MapReduceTaskTimeLine.png


The graph is generated by parsing one of the many logs generated by hadoop when a job is running, and is due to one of the authors of the Yahoo report cited above. It's original name is job_history_summary.py, and is available from here. We have renamed it generateTimeLine.py.

Generating the Log

First run a MapReduce program. We'll use the WordCount program of Tutorial #1.

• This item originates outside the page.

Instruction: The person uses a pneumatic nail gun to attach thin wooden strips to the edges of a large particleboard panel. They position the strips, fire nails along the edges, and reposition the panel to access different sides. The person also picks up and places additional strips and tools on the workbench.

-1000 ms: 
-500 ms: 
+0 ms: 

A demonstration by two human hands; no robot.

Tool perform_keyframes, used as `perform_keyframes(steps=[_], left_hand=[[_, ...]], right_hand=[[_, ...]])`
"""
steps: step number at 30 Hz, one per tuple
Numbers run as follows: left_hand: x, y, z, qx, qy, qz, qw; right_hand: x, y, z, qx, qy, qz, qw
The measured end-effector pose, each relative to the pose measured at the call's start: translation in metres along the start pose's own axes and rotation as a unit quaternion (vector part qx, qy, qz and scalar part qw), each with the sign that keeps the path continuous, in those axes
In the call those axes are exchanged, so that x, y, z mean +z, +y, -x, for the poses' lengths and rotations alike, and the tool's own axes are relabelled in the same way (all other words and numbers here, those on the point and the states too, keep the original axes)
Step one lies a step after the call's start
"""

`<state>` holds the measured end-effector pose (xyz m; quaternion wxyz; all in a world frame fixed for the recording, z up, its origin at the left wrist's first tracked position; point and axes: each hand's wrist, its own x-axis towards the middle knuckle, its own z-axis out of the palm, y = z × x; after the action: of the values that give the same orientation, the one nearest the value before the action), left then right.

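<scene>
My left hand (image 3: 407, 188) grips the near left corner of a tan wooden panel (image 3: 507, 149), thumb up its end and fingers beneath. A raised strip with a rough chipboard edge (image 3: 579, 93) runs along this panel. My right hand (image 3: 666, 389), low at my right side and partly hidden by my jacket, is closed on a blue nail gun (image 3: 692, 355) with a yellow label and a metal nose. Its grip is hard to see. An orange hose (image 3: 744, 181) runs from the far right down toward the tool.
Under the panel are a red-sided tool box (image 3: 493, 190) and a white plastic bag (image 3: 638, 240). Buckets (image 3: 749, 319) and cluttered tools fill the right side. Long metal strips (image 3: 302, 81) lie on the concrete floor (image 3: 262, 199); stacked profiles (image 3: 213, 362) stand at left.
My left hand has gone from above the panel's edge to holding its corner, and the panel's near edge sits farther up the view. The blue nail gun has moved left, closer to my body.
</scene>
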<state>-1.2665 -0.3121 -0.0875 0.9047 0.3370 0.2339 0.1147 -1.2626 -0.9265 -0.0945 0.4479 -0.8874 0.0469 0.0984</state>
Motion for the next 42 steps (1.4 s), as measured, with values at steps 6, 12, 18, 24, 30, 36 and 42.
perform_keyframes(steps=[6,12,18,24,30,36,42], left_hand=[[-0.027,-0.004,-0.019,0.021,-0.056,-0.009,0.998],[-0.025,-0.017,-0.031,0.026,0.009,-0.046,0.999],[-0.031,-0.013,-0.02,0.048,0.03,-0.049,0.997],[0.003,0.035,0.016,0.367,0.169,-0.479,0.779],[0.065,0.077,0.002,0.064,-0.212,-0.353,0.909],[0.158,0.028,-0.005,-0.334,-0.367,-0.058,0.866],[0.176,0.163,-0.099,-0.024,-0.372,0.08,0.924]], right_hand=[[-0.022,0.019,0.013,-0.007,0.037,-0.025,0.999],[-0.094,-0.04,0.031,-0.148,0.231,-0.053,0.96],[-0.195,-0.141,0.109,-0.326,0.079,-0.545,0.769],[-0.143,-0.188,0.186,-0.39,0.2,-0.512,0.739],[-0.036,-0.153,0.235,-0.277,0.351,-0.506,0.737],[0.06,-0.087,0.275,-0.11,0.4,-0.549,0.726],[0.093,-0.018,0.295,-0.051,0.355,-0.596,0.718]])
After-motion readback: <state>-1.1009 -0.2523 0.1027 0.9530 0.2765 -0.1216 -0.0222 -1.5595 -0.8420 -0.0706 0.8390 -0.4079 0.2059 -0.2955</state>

  • Run the word count program on your input directory where you have one or more text files containing large documents.
 hadoop jar /home/hadoop/352/dft/wordcount_counters/wordcount.jar org.myorg.WordCount dft6 dft6-output


  • When the program is over, find the log of the job you just ran in the log-history (If you are the only user at the moment, it will be the last job in the list.):
 ls -ltr ~/hadoop/hadoop/logs/history/ 

 -rwxrwxrwx 1 hadoop hadoop 35578 2010-04-04 14:38 hadoop1_1270135155456_job_201004011119_0014_hadoop_wordcount


  • Assume the file we're interested in is the 0014 one. Take a look at it
 less hadoop1_1270135155456_job_201004011119_0014_hadoop_wordcount


Note that it contains a wealth of information that is fairly cryptic and not necessarily easy to decypher.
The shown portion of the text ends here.